_Prompt:_ Lines from the line with "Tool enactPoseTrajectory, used" to the line with "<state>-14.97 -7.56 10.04" in the entries below, and only those, must be output exactly, with both ends included.

_Material supplied:_
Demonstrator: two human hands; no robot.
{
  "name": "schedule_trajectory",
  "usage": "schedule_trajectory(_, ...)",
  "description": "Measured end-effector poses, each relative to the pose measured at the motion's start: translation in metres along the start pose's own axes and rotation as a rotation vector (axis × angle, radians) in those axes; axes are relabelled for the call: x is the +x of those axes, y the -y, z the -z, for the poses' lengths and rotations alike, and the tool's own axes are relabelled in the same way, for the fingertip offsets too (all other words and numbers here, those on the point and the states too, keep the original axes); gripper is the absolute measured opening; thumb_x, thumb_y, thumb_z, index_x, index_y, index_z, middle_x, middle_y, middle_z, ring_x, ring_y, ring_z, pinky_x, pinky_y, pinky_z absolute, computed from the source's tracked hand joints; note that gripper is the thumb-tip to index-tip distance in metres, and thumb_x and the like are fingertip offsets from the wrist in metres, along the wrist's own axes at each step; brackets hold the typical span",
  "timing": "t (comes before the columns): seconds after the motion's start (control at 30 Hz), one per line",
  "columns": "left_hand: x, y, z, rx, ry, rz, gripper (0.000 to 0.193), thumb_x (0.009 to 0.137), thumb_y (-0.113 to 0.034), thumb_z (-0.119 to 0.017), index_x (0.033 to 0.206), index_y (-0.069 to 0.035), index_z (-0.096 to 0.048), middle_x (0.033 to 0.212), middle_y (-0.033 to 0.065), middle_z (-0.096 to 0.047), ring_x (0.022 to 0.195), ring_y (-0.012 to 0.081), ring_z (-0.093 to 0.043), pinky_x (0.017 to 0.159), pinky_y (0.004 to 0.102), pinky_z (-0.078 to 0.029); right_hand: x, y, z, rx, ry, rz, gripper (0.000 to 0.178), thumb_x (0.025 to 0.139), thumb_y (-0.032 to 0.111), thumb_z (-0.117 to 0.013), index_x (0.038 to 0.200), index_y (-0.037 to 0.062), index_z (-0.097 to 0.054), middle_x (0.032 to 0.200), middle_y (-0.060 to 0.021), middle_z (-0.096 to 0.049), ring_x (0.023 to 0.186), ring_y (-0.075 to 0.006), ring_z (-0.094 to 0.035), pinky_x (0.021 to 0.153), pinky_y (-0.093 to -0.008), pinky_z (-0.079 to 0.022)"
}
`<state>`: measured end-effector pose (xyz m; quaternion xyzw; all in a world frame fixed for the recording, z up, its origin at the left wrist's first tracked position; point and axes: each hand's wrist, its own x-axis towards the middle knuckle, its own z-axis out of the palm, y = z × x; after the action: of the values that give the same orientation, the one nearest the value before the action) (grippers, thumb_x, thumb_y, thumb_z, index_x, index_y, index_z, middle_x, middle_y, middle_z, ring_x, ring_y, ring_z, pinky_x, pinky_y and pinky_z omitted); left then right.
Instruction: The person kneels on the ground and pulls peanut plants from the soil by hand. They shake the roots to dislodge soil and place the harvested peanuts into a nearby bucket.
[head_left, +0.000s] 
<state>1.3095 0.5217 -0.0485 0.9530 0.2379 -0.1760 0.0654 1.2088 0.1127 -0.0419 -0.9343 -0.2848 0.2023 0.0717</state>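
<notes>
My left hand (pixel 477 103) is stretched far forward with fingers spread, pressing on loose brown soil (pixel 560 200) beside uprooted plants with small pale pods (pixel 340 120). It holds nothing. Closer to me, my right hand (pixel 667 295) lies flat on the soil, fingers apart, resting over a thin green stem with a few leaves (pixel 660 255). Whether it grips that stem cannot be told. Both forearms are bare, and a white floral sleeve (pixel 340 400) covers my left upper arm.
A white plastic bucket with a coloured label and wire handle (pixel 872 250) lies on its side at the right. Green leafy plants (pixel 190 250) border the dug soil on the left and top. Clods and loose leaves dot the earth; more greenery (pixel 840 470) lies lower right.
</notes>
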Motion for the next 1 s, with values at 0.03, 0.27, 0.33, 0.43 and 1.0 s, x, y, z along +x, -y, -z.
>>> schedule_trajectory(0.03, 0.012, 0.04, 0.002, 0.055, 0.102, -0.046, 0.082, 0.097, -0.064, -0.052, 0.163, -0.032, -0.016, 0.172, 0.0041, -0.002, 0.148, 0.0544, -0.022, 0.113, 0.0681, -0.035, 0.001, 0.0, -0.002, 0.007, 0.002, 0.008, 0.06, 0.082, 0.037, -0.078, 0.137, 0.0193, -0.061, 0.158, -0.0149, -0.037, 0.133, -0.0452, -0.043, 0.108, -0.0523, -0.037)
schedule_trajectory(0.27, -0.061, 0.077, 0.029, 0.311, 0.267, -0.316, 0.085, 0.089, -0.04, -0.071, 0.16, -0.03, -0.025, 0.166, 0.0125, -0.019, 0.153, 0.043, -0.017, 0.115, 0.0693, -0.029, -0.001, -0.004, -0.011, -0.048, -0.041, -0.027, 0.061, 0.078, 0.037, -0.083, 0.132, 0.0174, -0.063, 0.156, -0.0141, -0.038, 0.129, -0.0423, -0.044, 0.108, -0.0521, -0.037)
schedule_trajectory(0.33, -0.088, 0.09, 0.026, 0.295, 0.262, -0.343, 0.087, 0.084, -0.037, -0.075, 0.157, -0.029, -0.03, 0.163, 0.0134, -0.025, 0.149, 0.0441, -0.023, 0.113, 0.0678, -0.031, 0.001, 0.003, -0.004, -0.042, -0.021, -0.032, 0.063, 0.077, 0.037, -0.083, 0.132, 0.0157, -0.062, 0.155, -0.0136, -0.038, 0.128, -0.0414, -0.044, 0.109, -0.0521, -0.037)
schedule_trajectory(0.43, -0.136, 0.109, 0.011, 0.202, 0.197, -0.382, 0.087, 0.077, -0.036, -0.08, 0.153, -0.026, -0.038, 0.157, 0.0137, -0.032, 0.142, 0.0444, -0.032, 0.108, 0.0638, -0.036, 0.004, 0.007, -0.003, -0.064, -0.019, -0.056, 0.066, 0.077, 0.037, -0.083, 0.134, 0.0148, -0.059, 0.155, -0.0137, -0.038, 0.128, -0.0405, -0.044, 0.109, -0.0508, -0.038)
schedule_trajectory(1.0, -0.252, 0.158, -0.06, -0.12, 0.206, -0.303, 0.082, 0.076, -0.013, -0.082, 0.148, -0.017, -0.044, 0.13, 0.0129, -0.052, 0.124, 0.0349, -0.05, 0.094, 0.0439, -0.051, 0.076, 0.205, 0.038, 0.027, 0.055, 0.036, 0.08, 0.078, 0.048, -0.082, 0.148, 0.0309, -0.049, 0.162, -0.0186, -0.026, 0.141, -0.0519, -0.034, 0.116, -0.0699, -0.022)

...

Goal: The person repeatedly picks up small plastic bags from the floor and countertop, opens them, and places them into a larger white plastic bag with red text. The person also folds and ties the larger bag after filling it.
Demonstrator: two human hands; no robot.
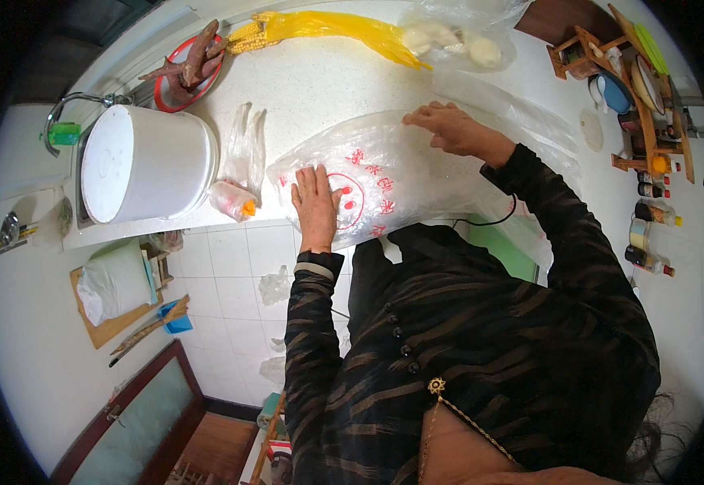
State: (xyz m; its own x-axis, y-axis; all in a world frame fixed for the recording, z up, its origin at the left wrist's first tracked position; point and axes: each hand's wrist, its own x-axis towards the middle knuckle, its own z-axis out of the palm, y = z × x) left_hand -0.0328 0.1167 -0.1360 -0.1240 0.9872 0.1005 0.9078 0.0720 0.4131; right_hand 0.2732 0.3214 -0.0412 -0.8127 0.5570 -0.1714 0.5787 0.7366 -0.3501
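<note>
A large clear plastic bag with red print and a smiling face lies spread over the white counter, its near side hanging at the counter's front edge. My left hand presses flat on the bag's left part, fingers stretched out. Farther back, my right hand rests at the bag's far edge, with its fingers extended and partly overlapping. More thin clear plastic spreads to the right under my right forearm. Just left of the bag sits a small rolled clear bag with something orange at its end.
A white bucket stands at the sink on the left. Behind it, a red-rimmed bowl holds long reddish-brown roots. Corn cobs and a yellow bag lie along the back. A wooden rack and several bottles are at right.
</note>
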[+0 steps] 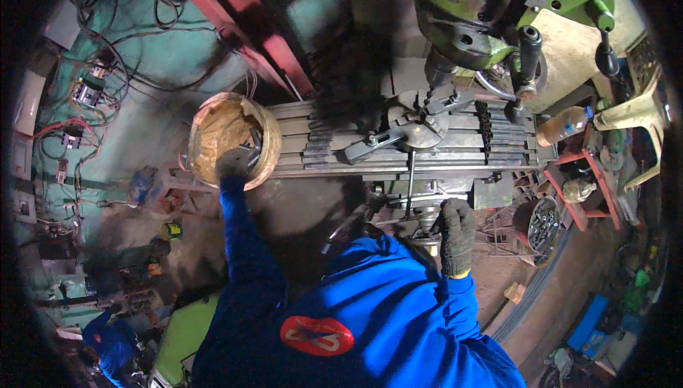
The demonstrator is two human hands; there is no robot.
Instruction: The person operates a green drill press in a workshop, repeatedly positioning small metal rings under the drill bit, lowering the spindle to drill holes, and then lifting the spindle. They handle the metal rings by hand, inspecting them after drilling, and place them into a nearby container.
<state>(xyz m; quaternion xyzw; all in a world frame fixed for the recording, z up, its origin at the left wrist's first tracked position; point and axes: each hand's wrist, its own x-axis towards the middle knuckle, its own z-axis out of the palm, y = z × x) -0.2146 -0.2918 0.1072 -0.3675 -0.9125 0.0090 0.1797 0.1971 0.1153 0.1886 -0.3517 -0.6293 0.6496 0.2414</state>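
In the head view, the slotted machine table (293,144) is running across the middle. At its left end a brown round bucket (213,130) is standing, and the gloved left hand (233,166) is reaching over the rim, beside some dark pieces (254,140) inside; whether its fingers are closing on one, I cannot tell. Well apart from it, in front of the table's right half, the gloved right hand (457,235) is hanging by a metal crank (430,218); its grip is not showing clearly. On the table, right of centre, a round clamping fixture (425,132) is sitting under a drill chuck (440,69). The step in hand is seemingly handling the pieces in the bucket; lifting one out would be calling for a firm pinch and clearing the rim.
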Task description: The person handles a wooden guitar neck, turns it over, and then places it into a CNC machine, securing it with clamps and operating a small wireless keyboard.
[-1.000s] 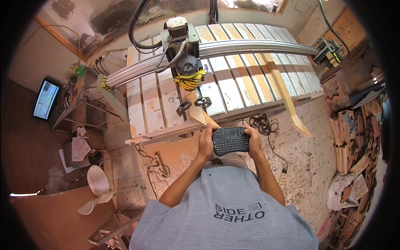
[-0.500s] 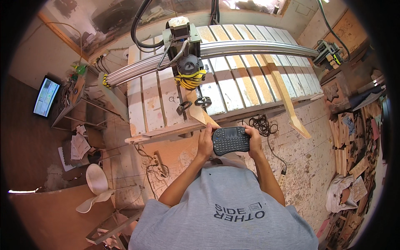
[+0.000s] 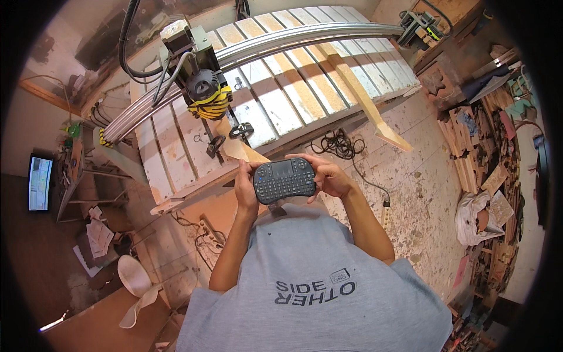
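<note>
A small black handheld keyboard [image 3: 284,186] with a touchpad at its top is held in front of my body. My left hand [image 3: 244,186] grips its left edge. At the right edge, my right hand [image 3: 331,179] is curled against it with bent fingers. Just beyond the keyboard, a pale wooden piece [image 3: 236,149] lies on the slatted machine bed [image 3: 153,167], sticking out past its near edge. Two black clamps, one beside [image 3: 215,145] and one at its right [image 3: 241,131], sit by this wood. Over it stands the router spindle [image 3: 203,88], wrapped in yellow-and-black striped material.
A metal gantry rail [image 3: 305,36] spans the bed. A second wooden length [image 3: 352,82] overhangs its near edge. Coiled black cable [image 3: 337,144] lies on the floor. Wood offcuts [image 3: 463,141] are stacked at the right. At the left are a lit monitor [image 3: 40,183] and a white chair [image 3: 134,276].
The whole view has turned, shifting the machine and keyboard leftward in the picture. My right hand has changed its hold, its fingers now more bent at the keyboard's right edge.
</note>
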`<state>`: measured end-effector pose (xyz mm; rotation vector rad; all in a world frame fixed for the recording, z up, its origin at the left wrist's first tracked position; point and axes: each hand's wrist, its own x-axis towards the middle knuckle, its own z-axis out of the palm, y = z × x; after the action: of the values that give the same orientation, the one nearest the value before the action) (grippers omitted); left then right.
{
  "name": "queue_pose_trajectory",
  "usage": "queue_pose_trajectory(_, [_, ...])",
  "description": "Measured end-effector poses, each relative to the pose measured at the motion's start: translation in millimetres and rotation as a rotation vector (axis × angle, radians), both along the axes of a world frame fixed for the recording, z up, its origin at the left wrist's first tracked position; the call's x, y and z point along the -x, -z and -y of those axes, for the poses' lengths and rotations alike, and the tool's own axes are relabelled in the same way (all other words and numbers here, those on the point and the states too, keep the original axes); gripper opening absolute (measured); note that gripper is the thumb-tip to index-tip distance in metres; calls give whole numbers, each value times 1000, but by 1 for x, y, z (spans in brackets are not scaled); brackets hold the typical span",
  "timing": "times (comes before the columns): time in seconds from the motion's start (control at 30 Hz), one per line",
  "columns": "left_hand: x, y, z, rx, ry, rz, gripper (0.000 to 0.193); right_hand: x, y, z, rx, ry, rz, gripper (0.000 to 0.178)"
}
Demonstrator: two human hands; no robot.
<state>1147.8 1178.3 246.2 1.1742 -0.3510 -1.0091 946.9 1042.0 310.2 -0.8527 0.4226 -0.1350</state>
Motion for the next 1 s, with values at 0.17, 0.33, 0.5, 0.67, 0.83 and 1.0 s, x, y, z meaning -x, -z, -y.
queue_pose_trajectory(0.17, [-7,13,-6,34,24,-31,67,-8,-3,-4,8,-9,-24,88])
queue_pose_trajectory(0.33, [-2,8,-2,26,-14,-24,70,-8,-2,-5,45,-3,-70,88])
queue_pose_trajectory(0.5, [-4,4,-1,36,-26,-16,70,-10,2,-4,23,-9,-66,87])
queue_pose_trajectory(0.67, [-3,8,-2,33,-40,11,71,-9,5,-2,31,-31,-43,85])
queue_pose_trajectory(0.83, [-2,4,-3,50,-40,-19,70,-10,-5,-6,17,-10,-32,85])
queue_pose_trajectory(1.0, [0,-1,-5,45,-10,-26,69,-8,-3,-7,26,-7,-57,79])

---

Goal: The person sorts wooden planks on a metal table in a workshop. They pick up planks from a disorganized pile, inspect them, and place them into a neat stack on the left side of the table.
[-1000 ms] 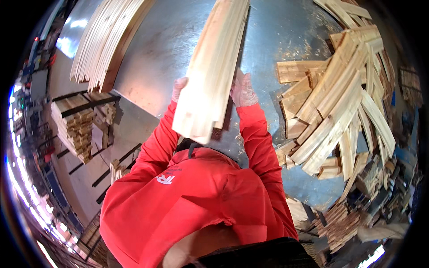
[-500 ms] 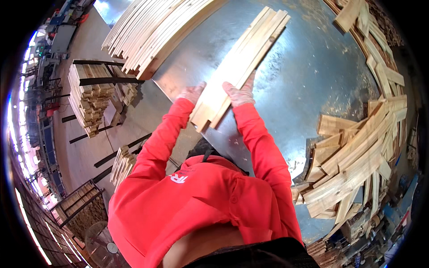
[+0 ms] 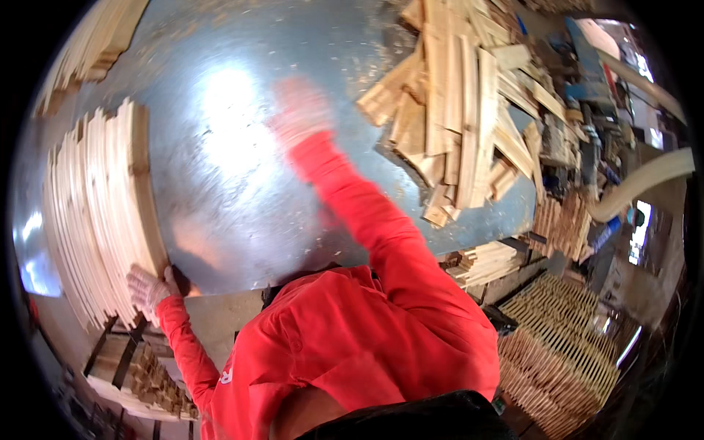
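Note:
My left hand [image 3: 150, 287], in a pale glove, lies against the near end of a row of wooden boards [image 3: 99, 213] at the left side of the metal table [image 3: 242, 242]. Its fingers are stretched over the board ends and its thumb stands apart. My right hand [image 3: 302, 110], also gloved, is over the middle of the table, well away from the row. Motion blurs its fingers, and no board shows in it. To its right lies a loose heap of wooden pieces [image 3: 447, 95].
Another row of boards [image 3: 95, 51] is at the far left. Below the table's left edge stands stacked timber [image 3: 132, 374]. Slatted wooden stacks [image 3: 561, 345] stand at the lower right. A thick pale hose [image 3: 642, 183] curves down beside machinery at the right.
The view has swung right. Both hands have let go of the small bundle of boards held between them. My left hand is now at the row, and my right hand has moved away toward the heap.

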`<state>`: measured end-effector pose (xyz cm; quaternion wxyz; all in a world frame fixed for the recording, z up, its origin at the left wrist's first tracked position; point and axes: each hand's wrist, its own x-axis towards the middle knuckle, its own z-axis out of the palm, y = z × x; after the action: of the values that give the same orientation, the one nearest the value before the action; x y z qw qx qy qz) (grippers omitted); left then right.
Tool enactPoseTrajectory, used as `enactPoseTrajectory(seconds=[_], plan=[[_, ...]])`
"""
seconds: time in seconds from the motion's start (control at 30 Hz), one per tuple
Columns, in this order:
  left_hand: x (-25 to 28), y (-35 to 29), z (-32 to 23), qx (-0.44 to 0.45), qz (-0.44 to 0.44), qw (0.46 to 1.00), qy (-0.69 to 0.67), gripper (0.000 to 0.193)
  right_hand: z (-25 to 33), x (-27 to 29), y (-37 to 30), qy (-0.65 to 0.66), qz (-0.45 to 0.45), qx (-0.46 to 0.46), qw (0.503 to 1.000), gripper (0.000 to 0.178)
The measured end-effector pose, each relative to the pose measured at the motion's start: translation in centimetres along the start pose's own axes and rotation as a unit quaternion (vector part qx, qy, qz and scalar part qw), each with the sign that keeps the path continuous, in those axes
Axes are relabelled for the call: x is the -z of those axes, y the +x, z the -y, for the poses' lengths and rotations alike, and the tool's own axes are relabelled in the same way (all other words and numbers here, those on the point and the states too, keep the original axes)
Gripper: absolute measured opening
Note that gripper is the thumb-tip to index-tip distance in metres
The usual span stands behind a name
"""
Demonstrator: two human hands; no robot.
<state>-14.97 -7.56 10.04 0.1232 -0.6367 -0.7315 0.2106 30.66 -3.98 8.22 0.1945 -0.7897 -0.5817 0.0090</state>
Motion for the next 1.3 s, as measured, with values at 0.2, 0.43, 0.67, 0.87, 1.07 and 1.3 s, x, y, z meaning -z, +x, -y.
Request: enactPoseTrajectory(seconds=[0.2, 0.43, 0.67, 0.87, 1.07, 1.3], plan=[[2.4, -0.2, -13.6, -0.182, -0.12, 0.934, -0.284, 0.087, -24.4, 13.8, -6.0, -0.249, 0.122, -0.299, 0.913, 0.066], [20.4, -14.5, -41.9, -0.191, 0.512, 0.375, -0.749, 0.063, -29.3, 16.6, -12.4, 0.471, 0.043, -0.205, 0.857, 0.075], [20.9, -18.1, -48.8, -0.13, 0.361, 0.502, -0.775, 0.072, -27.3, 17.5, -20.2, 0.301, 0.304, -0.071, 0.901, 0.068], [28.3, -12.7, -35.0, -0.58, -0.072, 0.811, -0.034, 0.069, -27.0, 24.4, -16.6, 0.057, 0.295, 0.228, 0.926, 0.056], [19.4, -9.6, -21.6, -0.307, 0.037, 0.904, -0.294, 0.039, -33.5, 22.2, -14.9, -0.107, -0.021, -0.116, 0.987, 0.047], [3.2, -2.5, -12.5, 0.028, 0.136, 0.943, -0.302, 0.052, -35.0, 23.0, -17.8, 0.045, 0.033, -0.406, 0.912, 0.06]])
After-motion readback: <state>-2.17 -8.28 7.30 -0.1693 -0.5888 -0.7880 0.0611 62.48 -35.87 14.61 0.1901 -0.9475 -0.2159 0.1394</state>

_Exercise answer:_
Tool enactPoseTrajectory, used as `enactPoseTrajectory(seconds=[_], plan=[[_, ...]])`
"""
seconds: time in seconds from the motion's start (control at 30 Hz), one per tuple
Columns, in this order:
  left_hand: x (-25 to 28), y (-35 to 29), z (-32 to 23), qx (-0.44 to 0.45), qz (-0.44 to 0.44), qw (0.46 to 1.00), qy (-0.69 to 0.67), gripper (0.000 to 0.193)
  right_hand: z (-25 to 33), x (-27 to 29), y (-37 to 30), qy (-0.65 to 0.66), qz (-0.45 to 0.45), qx (-0.46 to 0.46), qw (0.503 to 1.000), gripper (0.000 to 0.178)
The measured end-effector pose, each relative to the pose measured at the motion's start: translation in centimetres along the start pose's own axes and rotation as a unit quaternion (vector part qx, qy, qz and scalar part qw), each with the sign that keeps the path continuous, in those axes
Axes are relabelled for the call: x is the -z of those axes, y the +x, z the -y, for the poses' lengths and rotations alike, and the tool's own axes are relabelled in the same way (all other words and numbers here, those on the point and the states too, keep the original axes)
Gripper: absolute measured opening
Note that gripper is the thumb-tip to index-tip distance in metres
The usual span stands behind a name
"""
Demonstrator: two human hands; no robot.
<state>-14.97 -7.56 10.04 0.1232 -0.6367 -0.7315 0.2106 30.66 -3.98 8.22 0.1945 -0.7897 -0.5817 0.0090</state>

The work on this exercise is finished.